I just ran across Red Awning looking for who is managing a condo in my building. I have not heard of them and was wondering what kind of reach they have. Apparently in pricing they don't have an annual fee but take 10% of the booking revenue excluding taxes, plus 3% for credit card processing plus do not pay the owner until 15 days before check in so that is a big negative in my book.
I tried few years ago. Not a single inquiry. It is just another one of hose virtual PMs. they list your property on a bunch of channels and their own website. On the channels the add bunch of their own fees to the pint that your rate is lot higher than direct and no one books. Unless something changed since, meh. I really don't see any value in these virtual PMs if you already use ownerrez - there is no value add in their "services".
I really don't see the value in those channel managers. I briefly looked into them when they had a vendor booth at a past HomeAway Partner Summit, because they talked about being able to list me on Booking.com and other distribution channels, which was attractive to me at the time (side note: why I've soured on Booking.com is a topic for another thread, ha). But then I discovered that listing on Booking.com was perfectly easy and reasonable to do on my own (well, their interface is horrid, but that's also a topic for another thread), so I started to realize that there really isn't any value in paying someone else to do what only really takes a few minutes (or even a few hours on your first go-around) on your own.
And OR, especially with API connections, really makes it easy to do it all on your own. Whenever you load a new property into OR, it just takes a short while to write the content and upload and caption the photos, and then once you know what you're doing, it's literally just a few minutes of clicking around to publish those properties on all your API-linked channels (Airbnb, Vrbo, TripAdvisor, etc.). To me, RedAwning and Rentals United and all the other channel managers only subtract value.
Also, every listing from a channel manager I've seen on Airbnb (at least in my area) is extremely poorly written. The headline is completely generic ("2 Bedroom Condo 2.3 Miles From Silver Dollar City"), the photos are bad (the first 5 are all just generic external shots), and the copy in the description is completely generic and uninspiring. And the listings are always very lowly ranked (they appear near the end of the last page of listings) and the dates are often wide open, which tells me that they're not getting booked (the rates seem kind of out of whack, too). No surprise.

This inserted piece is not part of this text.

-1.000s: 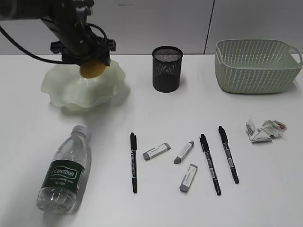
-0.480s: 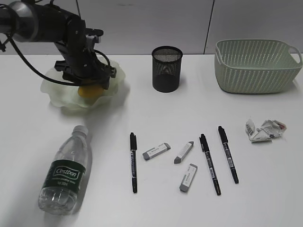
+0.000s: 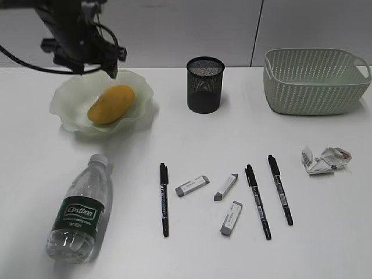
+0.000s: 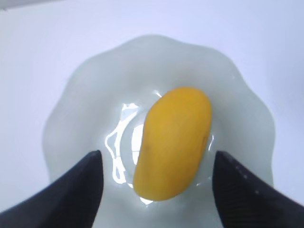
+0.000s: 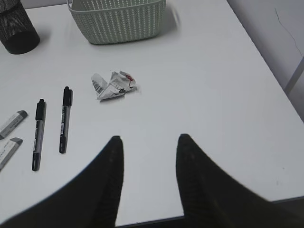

Honestly, if you can't spend the tiny amount of effort to publish your own listings on Airbnb and Vrbo, I would far sooner tell you to use Evolve to manage your listing instead of using something like RedAwning--it's about the same price, anyway, but Evolve at least puts some effort into writing decent copy and pricing the properties reasonably competitively.
Chris L said:
(side note: why I've soured on Booking.com is a topic for another thread, ha). But then I discovered that listing on Booking.com was perfectly easy and reasonable to do on my own (well, their interface is horrid, but that's also a topic for another thread), so I started to realize that there really isn't any value in paying someone else to do what only really takes a few minutes (or even a few hours on your first go-around) on your own.We explored a couple channel managers and even got close to integrating with them a couple times. In the end, this was our view:
https://www.ownerrez.com/support/articles/channel-management-third-party-middle-channel-managers
Paul W said:
We explored a couple channel managers and even got close to integrating with them a couple times. In the end, this was our view:https://www.ownerrez.com/support/articles/channel-management-third-party-middle-channel-managers
As it happens, this past week's survey asked about this topic. Some channels on there we're considering (or already working on) adding:
https://www.ownerrez.com/blog/what-channel-api-changes-should-we-make
"Google Hotel Search" and "Google Hotel Ads" are the official names. There's a Hotels API but the specs are built for store-front style hotels that are open to the public and have unit inventory. If you're on B.com, you'll already appear there but then the guest will go through B.com to book which nobody wants. Hopefully, we can pursue it in the near future and get something stood up.